■ **Problem details**: Read through the entries below and copy each line where "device" turns up.

──────── Given data ────────

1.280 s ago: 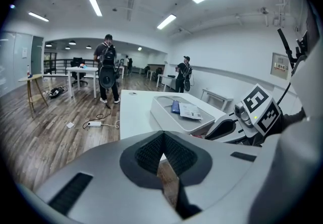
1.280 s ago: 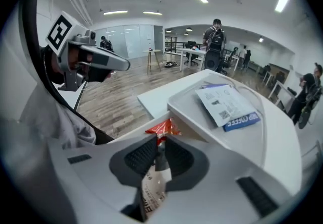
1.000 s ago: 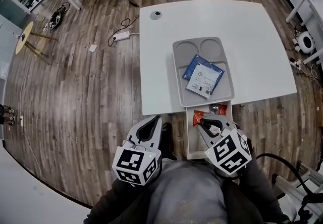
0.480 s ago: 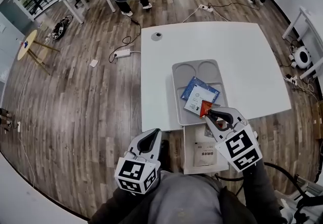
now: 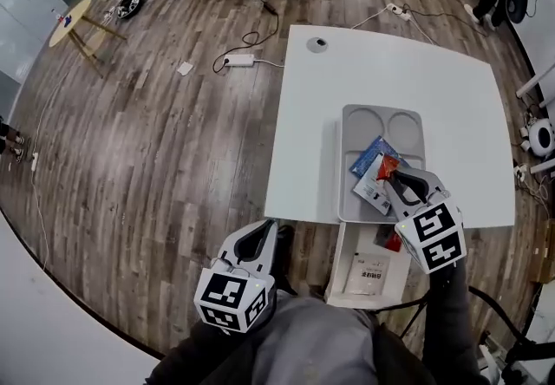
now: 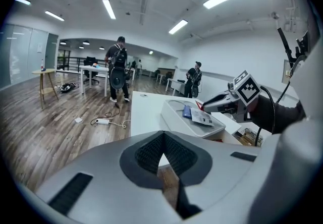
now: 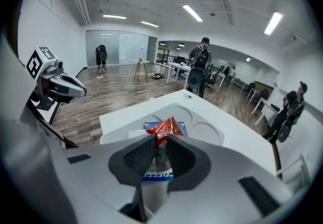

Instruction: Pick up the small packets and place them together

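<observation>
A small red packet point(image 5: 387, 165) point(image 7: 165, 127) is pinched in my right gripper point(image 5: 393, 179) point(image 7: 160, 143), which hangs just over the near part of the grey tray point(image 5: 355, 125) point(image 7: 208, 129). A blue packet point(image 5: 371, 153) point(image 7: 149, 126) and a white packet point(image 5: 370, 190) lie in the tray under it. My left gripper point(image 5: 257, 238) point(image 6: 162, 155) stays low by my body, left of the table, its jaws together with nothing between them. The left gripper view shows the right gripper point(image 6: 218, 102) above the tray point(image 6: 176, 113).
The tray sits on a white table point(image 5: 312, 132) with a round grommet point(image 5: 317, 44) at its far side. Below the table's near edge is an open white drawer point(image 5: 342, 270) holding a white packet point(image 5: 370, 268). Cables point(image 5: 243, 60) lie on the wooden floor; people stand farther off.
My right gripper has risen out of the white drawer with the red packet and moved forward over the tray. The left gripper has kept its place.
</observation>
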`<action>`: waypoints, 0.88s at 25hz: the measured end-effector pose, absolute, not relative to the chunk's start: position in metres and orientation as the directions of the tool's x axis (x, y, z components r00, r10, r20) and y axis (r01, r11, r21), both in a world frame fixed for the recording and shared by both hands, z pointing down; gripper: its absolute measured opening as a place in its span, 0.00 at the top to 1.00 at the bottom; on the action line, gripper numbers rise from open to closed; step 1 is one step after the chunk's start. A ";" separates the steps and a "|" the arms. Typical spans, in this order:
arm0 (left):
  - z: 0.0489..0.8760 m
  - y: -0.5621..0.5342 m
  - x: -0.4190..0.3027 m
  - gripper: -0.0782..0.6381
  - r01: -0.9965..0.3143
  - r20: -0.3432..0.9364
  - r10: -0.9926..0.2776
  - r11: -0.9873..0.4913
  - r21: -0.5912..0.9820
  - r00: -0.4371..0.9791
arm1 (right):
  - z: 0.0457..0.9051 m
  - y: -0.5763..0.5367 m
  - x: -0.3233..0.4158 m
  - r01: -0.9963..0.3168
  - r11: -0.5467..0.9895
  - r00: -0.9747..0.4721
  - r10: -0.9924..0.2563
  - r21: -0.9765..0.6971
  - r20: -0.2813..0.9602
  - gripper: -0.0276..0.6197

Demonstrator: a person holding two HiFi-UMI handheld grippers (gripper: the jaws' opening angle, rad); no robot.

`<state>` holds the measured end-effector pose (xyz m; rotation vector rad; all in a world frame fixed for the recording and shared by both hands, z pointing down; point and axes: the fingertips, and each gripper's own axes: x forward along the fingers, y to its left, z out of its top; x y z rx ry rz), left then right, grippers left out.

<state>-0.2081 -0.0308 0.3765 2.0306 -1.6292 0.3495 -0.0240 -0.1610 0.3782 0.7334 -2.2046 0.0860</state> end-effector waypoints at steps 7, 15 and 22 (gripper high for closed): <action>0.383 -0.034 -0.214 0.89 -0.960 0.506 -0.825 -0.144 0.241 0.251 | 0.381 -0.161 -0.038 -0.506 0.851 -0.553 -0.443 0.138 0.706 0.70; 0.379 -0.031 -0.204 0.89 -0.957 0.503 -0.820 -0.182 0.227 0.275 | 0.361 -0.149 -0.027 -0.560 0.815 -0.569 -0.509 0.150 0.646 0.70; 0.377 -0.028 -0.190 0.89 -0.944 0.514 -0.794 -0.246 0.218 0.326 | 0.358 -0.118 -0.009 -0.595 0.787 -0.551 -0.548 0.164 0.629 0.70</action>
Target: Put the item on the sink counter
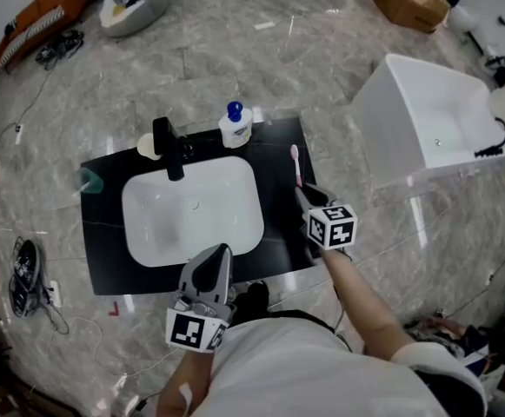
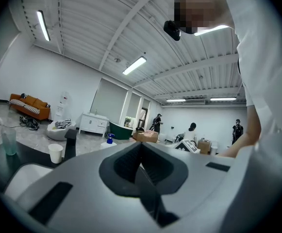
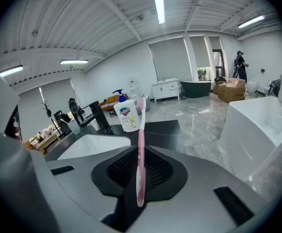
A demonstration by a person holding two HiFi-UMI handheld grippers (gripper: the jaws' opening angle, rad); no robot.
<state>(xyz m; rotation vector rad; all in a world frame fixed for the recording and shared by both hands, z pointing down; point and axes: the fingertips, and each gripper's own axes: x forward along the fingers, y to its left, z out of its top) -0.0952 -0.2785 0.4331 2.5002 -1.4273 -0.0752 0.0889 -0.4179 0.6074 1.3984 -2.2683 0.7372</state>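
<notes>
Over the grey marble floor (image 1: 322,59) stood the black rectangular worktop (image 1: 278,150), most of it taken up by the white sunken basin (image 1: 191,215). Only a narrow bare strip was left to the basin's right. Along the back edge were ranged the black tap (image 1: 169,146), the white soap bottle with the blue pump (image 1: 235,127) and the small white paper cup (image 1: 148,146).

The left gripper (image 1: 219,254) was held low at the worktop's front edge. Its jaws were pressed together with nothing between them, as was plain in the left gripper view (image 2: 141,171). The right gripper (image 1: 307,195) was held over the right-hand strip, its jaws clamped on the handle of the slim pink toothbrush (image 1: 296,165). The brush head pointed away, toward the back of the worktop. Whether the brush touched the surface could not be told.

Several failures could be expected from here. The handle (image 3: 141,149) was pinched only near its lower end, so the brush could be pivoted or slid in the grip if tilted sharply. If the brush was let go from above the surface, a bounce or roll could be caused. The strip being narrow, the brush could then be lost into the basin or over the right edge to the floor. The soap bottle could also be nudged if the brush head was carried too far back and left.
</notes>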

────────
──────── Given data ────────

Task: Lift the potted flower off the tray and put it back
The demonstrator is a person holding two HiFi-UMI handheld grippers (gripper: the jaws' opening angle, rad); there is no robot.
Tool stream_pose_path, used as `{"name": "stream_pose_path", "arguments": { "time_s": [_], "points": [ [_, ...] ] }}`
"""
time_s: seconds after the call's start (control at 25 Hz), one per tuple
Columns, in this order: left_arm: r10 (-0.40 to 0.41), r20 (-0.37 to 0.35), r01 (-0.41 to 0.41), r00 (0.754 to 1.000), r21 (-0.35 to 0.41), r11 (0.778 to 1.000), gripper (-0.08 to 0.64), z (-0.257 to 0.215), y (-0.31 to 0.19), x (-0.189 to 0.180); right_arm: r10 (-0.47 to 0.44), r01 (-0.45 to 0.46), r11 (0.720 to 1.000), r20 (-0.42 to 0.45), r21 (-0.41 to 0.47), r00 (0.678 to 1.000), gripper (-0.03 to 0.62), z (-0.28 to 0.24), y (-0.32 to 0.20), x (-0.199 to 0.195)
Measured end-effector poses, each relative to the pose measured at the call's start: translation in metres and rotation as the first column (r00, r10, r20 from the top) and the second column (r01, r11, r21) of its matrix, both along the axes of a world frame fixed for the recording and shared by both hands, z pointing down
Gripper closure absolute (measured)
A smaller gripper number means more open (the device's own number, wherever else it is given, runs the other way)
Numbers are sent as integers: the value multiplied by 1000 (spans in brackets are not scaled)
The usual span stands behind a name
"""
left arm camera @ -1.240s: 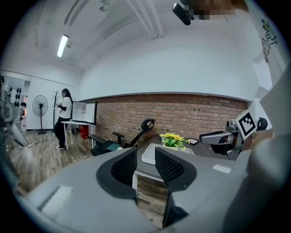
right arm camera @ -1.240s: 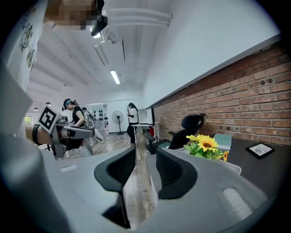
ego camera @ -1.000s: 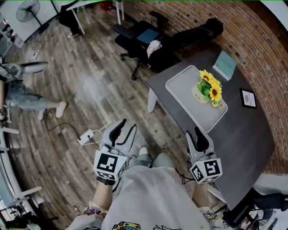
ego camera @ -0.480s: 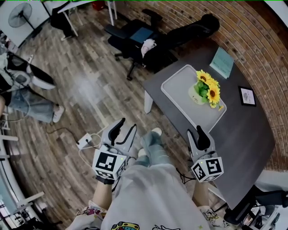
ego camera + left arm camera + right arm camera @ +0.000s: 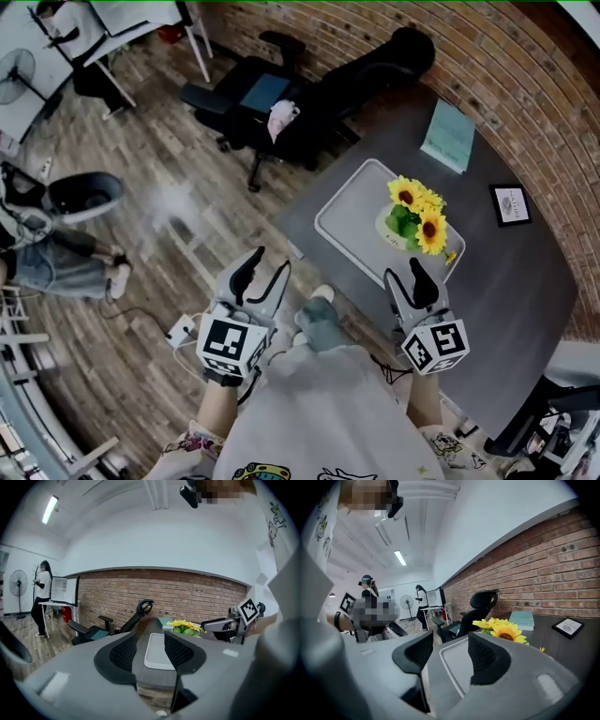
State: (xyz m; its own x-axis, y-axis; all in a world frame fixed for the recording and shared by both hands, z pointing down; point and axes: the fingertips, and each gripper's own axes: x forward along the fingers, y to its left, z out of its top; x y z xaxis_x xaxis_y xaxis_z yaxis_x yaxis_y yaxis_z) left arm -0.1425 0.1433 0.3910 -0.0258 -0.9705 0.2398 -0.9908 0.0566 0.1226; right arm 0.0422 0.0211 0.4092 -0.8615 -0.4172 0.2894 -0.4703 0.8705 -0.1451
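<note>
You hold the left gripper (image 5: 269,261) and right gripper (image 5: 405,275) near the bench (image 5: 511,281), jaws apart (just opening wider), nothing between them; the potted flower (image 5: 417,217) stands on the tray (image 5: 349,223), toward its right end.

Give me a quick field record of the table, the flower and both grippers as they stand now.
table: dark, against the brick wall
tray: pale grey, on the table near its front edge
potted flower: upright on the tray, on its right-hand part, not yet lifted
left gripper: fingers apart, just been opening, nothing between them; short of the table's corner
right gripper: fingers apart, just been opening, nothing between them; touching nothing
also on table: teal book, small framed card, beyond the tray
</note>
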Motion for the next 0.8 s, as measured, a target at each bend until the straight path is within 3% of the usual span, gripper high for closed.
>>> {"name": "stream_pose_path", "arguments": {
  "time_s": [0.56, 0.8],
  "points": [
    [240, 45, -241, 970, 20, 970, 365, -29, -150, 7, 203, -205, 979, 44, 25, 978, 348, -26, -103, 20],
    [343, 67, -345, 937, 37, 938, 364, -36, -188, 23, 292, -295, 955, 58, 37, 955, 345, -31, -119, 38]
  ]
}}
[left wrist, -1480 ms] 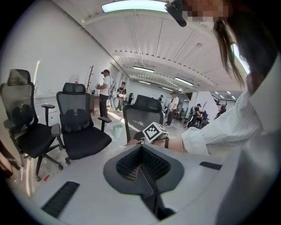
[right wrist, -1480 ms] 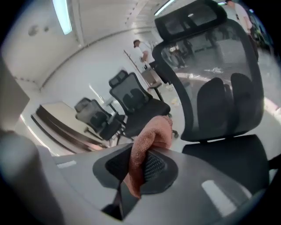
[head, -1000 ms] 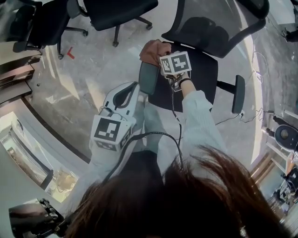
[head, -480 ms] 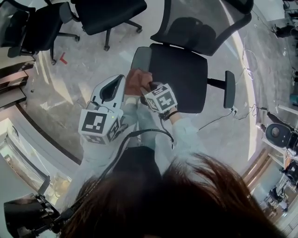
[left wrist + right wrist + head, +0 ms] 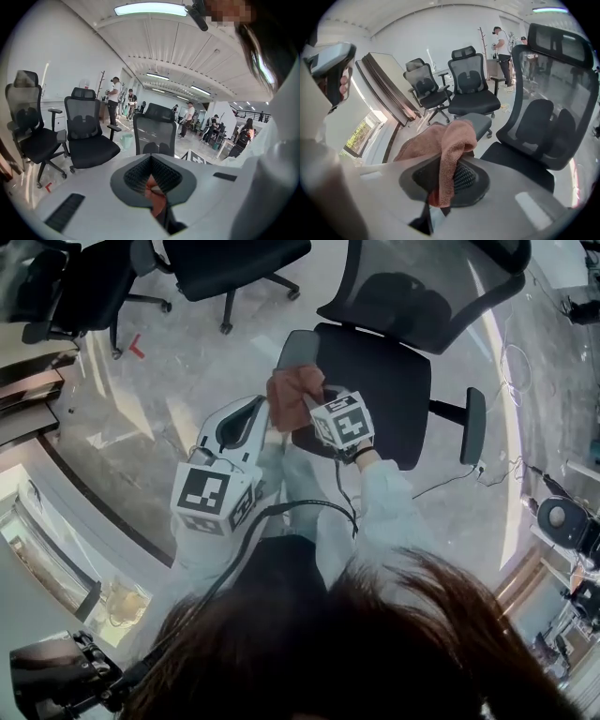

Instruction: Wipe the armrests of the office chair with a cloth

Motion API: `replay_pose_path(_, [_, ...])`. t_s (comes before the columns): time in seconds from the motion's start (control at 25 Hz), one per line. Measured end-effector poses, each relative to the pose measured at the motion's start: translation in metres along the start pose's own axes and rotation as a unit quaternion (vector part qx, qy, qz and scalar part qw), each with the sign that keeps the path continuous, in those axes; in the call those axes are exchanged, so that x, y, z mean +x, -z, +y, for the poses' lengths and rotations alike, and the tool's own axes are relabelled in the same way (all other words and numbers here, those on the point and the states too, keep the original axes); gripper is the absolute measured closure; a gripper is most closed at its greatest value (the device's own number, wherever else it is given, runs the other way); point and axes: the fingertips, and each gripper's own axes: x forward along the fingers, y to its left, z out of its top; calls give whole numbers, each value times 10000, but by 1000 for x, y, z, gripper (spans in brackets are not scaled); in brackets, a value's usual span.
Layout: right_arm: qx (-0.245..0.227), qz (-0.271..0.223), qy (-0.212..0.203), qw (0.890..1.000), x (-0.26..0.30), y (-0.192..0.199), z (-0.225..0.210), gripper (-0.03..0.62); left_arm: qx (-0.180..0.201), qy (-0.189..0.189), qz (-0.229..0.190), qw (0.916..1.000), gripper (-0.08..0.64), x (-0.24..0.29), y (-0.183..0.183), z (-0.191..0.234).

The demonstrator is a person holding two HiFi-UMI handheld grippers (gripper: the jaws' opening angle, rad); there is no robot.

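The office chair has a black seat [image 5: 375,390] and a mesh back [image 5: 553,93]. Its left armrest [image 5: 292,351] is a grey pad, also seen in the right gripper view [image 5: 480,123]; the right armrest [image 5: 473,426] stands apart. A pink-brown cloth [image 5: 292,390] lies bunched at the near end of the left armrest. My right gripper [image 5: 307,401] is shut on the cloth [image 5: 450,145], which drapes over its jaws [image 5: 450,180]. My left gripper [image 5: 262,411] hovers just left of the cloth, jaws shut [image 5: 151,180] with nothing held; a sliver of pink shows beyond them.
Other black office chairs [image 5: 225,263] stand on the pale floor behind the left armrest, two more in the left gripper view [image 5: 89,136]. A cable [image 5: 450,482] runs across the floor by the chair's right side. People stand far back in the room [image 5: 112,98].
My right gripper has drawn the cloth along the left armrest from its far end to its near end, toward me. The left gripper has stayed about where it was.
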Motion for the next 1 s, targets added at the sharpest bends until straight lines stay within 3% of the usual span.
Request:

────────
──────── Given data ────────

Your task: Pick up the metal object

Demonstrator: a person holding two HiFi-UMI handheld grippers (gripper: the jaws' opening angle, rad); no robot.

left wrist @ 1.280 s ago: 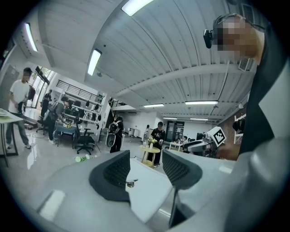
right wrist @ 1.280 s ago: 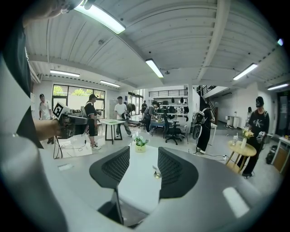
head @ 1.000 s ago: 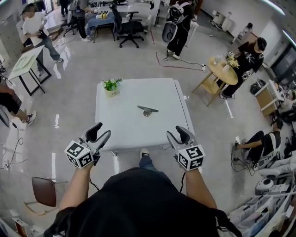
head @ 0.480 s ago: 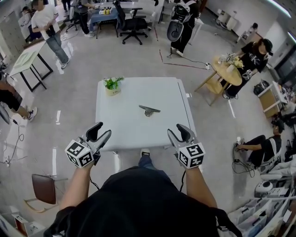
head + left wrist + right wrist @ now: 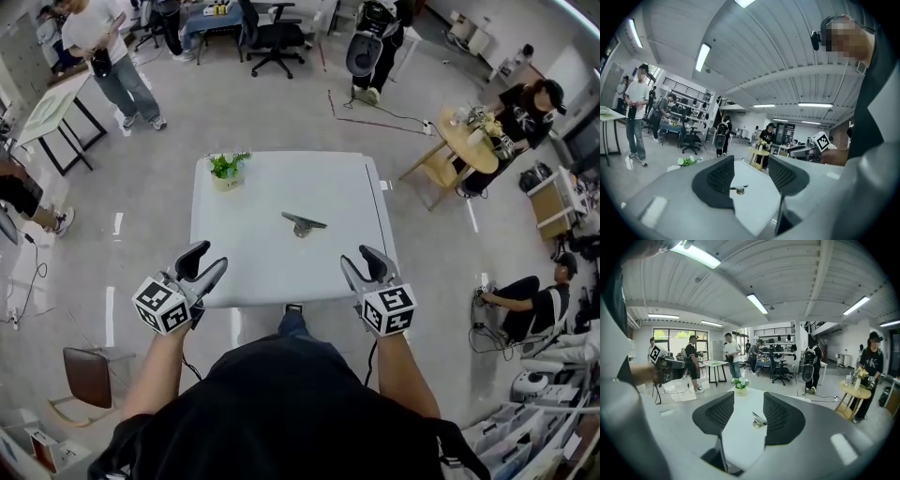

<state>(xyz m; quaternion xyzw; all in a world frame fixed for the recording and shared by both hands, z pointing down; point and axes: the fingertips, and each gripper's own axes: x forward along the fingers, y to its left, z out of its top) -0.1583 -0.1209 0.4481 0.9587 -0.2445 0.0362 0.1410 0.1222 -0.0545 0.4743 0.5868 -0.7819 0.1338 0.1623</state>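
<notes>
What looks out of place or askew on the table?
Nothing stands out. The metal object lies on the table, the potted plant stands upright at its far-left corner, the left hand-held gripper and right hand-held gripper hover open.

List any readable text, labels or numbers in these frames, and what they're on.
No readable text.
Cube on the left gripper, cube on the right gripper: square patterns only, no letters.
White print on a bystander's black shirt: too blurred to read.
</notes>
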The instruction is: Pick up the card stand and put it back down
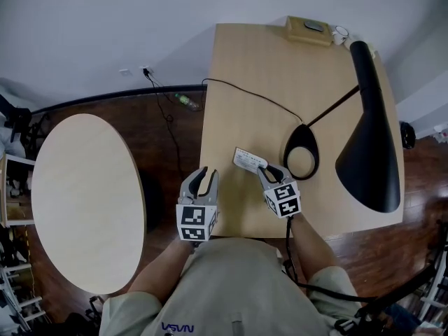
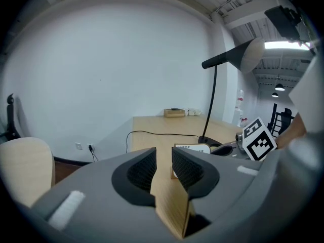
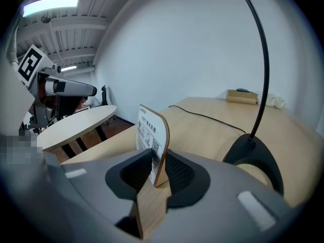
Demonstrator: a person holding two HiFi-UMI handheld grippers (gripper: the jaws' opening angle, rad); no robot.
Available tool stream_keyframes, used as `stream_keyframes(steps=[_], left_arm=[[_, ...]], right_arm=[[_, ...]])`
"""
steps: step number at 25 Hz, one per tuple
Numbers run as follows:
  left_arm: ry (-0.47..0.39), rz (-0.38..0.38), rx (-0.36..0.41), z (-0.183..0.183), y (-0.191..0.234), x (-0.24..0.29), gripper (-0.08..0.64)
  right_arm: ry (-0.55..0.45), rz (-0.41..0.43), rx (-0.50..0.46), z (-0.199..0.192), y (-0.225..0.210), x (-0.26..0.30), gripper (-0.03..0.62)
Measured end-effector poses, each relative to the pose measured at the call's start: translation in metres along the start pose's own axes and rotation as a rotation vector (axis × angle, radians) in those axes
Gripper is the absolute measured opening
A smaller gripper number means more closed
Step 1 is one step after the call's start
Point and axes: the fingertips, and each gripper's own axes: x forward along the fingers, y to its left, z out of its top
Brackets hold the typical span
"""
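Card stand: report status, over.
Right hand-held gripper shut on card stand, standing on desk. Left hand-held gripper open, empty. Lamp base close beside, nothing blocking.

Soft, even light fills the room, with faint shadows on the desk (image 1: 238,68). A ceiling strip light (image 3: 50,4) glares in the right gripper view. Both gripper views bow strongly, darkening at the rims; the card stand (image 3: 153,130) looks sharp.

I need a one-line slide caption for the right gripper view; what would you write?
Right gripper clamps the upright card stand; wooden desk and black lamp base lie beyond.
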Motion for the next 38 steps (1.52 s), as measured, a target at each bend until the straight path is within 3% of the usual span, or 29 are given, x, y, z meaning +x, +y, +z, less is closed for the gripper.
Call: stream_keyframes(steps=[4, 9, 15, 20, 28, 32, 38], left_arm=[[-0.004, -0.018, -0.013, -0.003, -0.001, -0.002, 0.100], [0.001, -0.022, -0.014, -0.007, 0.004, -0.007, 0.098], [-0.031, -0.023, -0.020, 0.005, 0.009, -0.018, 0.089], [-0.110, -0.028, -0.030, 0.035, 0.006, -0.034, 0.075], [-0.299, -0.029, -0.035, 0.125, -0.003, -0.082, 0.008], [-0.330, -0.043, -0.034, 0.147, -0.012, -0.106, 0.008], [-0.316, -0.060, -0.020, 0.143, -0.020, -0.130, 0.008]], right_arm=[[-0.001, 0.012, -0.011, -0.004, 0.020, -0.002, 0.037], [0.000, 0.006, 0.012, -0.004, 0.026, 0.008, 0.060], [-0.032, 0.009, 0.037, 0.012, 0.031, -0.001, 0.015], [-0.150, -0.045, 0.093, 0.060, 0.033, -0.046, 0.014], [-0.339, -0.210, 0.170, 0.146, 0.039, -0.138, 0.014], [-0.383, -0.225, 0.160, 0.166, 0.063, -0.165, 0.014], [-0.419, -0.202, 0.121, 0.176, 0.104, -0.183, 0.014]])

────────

■ **Result of the exercise**:
A smaller gripper number means more open (the device's own number, wherever else it is given, runs the other way)
Motion API: `replay_pose_path(_, [_, ...])`. t_s (comes before the columns): time in seconds from the motion's start (control at 25 Hz), one per line. Measured end-effector poses, each relative to the pose measured at the motion's start: translation in metres along the start pose's own axes and rotation as a unit quaternion (vector part qx, qy, qz and scalar part qw), each with the sign that keeps the path continuous, in those axes; in the call those axes are exchanged, so that x, y, z mean +x, -z, +y, for the poses' lengths and rotations alike, and the tool's own axes are relabelled in the same way (all other words and numbers here, those on the point and the states too, keep the original axes); gripper is the absolute measured closure; a gripper is most closed at its greatest value (the device's own number, wherever else it is given, runs the other way); point and axes: the fingertips, and each gripper's own axes: x forward along the fingers, y to its left, z out of its top; calls give whole numbers, each value times 10000, but by 1000 for x, y, z, gripper (spans in brackets are not scaled); in brackets, a value's usual span.

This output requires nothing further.